### The task:
Establish how many lines below contain the string "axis". Respond with that number alone.

**** Dataset section ****

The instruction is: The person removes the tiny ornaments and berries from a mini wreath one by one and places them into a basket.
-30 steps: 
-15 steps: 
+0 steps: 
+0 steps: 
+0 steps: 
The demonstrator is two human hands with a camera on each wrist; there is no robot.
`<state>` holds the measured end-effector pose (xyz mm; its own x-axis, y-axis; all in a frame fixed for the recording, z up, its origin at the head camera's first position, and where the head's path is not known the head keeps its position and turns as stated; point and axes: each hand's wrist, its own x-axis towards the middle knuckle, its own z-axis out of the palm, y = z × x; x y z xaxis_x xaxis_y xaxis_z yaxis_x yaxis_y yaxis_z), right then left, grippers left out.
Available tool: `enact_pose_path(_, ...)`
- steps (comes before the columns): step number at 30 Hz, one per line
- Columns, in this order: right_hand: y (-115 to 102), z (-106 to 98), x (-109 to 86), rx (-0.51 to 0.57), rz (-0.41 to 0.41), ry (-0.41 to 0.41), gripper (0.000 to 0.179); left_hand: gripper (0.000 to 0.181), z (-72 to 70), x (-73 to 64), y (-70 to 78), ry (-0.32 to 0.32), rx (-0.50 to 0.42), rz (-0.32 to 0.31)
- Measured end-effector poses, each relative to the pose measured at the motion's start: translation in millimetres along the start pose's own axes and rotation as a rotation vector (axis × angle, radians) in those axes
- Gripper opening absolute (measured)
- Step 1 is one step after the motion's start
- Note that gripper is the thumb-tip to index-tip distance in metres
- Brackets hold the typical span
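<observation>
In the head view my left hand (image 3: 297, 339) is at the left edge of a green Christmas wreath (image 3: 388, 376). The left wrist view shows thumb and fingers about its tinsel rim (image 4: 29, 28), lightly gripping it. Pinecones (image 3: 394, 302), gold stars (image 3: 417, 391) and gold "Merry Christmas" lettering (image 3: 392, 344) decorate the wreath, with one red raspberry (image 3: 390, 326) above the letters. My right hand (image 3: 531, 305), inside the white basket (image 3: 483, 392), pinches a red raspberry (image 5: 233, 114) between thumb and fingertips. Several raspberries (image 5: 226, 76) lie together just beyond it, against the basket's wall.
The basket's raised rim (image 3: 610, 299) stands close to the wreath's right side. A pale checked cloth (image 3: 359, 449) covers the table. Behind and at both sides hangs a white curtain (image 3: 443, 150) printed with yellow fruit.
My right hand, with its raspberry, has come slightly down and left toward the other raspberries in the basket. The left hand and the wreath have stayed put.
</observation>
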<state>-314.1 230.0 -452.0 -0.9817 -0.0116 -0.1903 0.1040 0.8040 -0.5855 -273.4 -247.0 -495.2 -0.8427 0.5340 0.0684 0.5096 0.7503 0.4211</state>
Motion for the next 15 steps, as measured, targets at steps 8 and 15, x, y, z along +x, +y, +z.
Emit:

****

### Exercise answer:
2